Take Costamare, a leading and stalwart liner operator that has now built up a fleet of 37 dry bulk vessels. Or Singapore-based container ship operator OM Maritime, which concedes it may move into the small tanker sector.

The more traditional route for companies facing an excess of cash is to give it back to shareholders.

Buying back your own shares may look like a distraction or a paucity of imagination but it raises the value of the remaining equity.

No one would accuse the world’s biggest liner operator — Maersk — of not being creative or bold but it is in the middle of a $5bn share buy-back programme announced in May.

The Danish giant, which said this week that it could earn Ebitda profits as high as $19.5bn this year, is already completing an earlier $1.6bn purchase of its own stock.

John Coustas, chief executive and founder of Danaos Corp. Danaos underlined the cash bonanza this week with first-half profits of $670m. Photo: Danaos Corp

Paying out dividends — or increased dividends — along with debt repayments are the most traditional route for companies to spend excess cash and reward investors. In shipping — due to the intense cyclicality of the industry — dividends are never guaranteed.

Danaos has just unveiled a $0.50-per-share payout for the second quarter — the same amount it provided in the first.

But, prior to this year, the Greek company had not paid a dividend for 13 years. Last month, it also spent $260m buying a further six smaller containerships while pushing for longer-term charters of up to five years for its 65 vessels.

It is not just the container sector. Oslo-based GoodBulk has just reported its best-ever quarterly results and has paid out a dividend of $1 per share to investors. This is up from a payout of $0.34 per share in the first quarter, handed out to reflect booming conditions in the capesize and panamax dry bulk trades.
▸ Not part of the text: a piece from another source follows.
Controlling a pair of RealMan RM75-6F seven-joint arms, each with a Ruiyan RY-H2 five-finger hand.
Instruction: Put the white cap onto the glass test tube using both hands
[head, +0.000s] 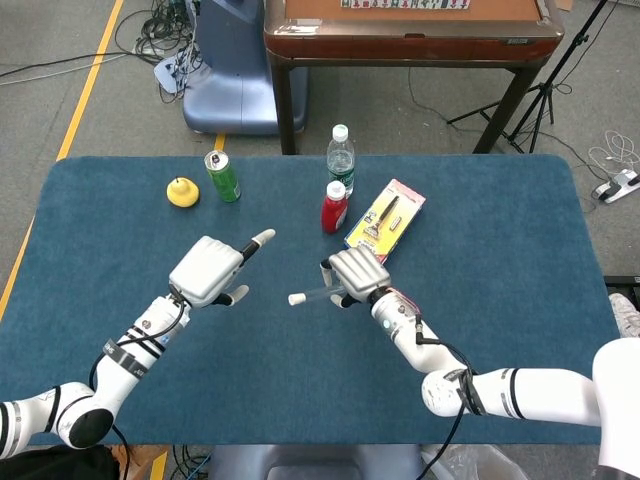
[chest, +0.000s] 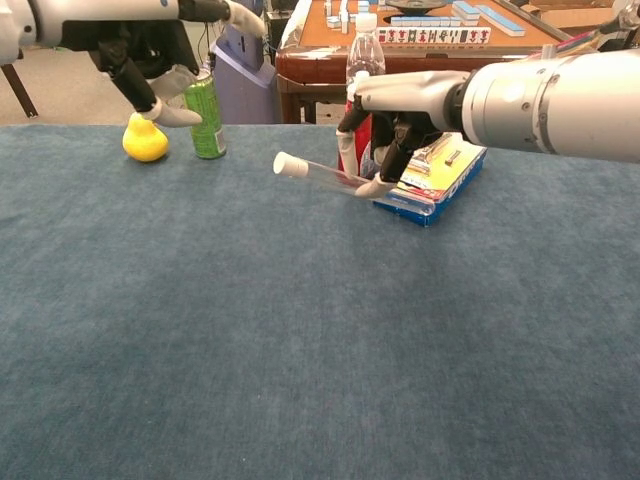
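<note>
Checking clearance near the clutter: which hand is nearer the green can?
Left. The left hand hangs just in front of the green can, open and empty. The right hand is farther off to the can's right, holding the capped test tube.

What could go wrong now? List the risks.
The right hand alone holds the capped glass test tube by one end, above the table; a slip would drop the glass. The white cap may not be fully seated. The red bottle stands close behind the hand.
</note>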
Meanwhile, container operator Zim, which took advantage of optimism around the boxship sector to trade in January on the New York Stock Exchange, has just retired early $260m of debt.

Shares in the Idan Ofer-backed and Haifa-based company have tripled in value since the start of the year.

Well connected

While Zim tapped the New York stock market, well-connected bulk ship operator Taylor Maritime Investments did a rare initial public offering in London during May. The Buttery family-backed business has already worked on a second share offering to buy more vessels.
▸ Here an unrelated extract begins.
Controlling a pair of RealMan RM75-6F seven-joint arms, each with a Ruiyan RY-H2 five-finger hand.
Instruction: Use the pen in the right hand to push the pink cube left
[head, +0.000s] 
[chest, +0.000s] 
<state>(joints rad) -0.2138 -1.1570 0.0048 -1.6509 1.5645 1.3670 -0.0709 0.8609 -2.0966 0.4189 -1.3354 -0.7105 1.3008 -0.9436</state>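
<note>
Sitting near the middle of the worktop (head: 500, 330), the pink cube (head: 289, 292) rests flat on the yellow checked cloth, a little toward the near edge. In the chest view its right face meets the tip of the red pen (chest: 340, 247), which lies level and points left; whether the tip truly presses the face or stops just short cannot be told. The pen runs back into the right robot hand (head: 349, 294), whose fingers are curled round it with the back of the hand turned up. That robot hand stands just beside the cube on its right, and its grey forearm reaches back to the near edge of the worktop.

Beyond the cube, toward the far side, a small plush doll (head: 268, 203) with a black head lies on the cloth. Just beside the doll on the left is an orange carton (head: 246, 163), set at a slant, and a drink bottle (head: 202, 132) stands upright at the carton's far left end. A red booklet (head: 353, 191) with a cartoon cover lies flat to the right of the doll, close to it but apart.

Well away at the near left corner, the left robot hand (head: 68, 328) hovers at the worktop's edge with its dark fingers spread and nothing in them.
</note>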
In the opposite direction goes containership owner Borealis Finance, which plans to delist from the Oslo Stock Exchange.

The company is paying off an outstanding $188m bond while the wider group is planning to set up an offshore business, Aurora.

That really is countercyclical thinking as the offshore support vessel sector has been through a torrid period after oil companies halted drilling last year amid a collapse in crude prices.
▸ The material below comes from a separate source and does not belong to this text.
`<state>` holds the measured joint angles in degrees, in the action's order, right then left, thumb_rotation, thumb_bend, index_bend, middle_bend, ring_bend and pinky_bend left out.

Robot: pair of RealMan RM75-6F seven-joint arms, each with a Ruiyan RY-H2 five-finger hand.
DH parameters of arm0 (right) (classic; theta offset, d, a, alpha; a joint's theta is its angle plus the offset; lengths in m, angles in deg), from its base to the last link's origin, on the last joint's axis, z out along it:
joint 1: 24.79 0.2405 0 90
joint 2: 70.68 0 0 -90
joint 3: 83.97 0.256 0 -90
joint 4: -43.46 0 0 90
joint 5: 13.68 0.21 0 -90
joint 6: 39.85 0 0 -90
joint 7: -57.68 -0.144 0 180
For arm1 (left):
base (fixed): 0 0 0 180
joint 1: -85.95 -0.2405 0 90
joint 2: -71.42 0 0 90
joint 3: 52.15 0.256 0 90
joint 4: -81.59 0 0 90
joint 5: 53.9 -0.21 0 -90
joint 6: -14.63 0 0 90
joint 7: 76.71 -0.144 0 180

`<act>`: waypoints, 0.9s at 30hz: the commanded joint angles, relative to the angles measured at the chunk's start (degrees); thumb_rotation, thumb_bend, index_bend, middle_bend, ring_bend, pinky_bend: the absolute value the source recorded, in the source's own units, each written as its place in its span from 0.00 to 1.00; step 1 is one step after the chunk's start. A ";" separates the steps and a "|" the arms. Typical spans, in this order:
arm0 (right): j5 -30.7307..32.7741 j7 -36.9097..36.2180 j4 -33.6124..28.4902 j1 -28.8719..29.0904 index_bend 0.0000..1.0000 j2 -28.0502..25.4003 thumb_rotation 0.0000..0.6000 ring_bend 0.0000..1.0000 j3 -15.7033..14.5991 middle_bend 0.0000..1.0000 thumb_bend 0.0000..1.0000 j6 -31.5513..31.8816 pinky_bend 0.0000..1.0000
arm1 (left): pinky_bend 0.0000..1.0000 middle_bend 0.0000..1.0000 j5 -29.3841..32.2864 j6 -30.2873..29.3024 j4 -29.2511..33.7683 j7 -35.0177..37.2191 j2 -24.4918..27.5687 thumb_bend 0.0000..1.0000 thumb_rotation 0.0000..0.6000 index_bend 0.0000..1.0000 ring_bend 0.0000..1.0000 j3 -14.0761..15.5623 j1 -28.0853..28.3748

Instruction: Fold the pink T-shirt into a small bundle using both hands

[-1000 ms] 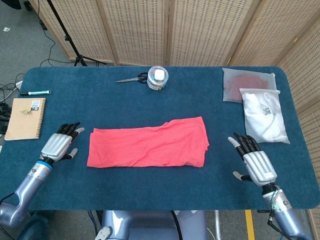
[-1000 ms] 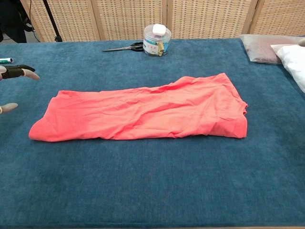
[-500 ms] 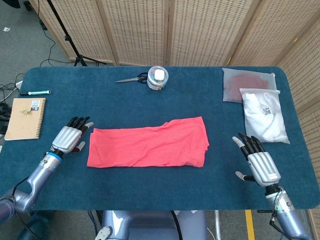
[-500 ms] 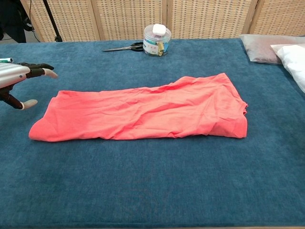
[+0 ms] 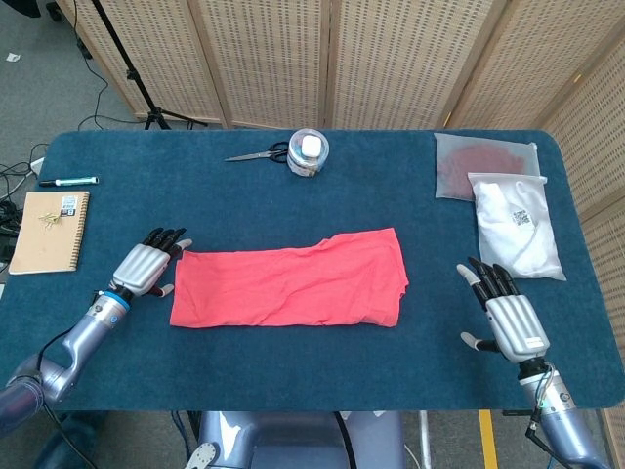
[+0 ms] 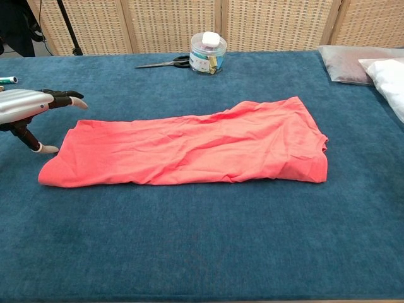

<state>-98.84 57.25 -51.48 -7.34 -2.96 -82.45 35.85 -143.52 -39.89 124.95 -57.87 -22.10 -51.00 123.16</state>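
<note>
The pink T-shirt (image 5: 293,283) (image 6: 189,148) lies flat as a long folded strip in the middle of the blue table. My left hand (image 5: 146,266) (image 6: 28,107) hovers just beyond the strip's left end, fingers spread, holding nothing; its thumb reaches down to the cloth beside the shirt's edge. My right hand (image 5: 508,315) rests open, palm down, well to the right of the shirt's right end. It does not show in the chest view.
A round clear container (image 5: 309,151) and scissors (image 5: 256,154) lie at the back centre. Two plastic bags (image 5: 508,210) lie at the back right. A notebook (image 5: 49,231) and a marker (image 5: 68,181) lie at the left edge.
My left hand has moved right and forward, up to the shirt's left end. My right hand has drifted slightly toward the table's near edge.
</note>
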 commanded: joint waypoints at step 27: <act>-1.04 -0.17 -0.87 -0.75 0.00 -0.35 1.00 0.00 0.47 0.00 0.00 -0.48 0.00 | 0.00 0.00 2.42 1.68 0.36 -4.69 -2.18 0.45 1.00 0.55 0.00 -1.09 1.16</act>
<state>-99.87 57.10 -52.34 -8.08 -3.31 -81.98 35.37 -141.21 -37.96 125.46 -62.30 -24.06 -51.96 124.42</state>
But a wave of free cash allows shipowners to think creatively and take some gambles.

However, most owners are just increasing the size of their ships and a few — Mediterranean Shipping Co, for instance — are putting aside some cash for the most important challenge of all: decarbonisation.

This summer holiday many shipowners will be in the unusual position of lying by the pool and thinking: “how do I spend it?”